Sahara: Fin de la table ronde à Genève, une prochaine discussion en 2019

Le dialogue se poursuit entre les parties prenantes.

Getty Editorial

SAHARA - La table ronde sur le Sahara a pris fin, cet après-midi à Genève au Palais des Nations Unies. La rencontre qui a rassemblé le Maroc, l’Algérie, la Mauritanie et le Polisario à la table des négociations, faisait suite à l’invitation de l’envoyé personnel du secrétaire général de l’ONU, Horst Köhler, afin de trouver une solution au conflit du Sahara. Le dialogue devrait se poursuivre en 2019, pour une rencontre similaire, indique un communiqué du ministère des Affaires étrangères publié à l’issue de la table ronde. 

L’ensemble des parties prenantes présentes se sont toutes accordées sur le même point: “la coopération et l’intégration (...) constituent les meilleurs moyens pour faire face aux défis de la région” peut-on lire dans le communiqué consulté par le HuffPost Maroc.  

“Les délégations ont fait le point sur les récents développements, abordé les questions régionales et discuté des prochaines étapes du processus politique relatif au Sahara occidental” précise le document, intitulé “Déclaration de Genève pour le Sahara occidental” et qui fait brièvement le point sur les différentes questions soulevées lors de la rencontre.

Ainsi, toutes les délégations présentes ont reconnu que “trouver une solution au conflit serait une contribution majeure pour améliorer les vies des gens de la région” précise le communiqué. Les discussions auraient eu lieu dans une atmosphère marquée par un “sérieux engagement, du respect mutuel et une certaine franchise”. 

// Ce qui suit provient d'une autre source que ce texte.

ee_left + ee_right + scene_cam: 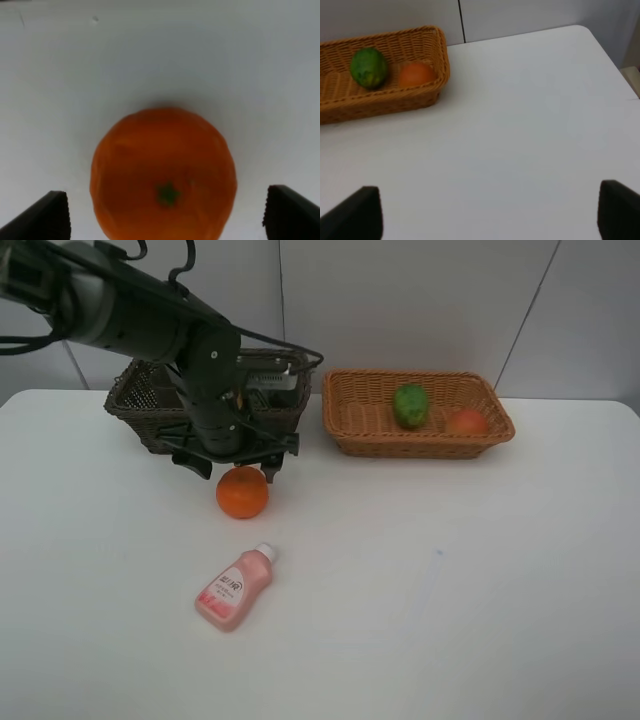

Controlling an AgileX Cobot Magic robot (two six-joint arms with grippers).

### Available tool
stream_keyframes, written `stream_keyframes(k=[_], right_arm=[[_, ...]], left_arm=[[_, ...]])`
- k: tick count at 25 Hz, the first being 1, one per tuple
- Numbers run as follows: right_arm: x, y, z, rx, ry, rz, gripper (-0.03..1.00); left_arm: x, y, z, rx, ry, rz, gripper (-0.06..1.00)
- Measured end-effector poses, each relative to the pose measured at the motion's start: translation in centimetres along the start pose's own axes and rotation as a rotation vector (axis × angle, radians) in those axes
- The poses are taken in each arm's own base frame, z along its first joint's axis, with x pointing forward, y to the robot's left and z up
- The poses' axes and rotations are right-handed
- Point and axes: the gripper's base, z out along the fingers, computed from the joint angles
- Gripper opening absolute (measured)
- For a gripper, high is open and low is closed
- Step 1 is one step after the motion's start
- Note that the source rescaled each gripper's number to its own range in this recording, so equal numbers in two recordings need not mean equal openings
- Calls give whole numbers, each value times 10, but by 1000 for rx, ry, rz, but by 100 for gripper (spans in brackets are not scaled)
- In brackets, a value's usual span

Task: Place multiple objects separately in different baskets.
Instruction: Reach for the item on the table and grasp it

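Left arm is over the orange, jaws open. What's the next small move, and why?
Probably lower the left gripper a little, then close on the orange. In the wrist view its fingers stand wide open on either side of the fruit without touching it. The orange sits on the table, roughly centred between them. I can't tell whether the tips are low enough for a grip.

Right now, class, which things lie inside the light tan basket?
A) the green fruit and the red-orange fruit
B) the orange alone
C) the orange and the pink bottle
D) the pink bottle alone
A: the green fruit and the red-orange fruit sit in the light tan basket, while the orange and the pink bottle lie out on the table.
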Motion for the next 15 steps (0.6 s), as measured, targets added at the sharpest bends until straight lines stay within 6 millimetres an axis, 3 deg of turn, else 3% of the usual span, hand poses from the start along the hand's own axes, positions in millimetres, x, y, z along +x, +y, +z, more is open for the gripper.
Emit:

Conduite par Nasser Bourita, ministre des Affaires étrangères et de la Coopération internationale, la délégation marocaine comprend l’ambassadeur Omar Hilale, représentant permanent du Royaume auprès des Nations Unies à New York, ainsi que les représentants des provinces du sud du Royaume dont Sidi Hamdi Ould Errachid, président de la région Laâyoune-Sakia El Hamra, Ynja Khattat, ancien membre du Polisario qui avait rallié le Maroc au milieu des années 90 et qui préside aujourd’hui la région Dakhla-Oued Eddahab, et Fatima Adli, acteur associatif et membre du Conseil municipal de Smara.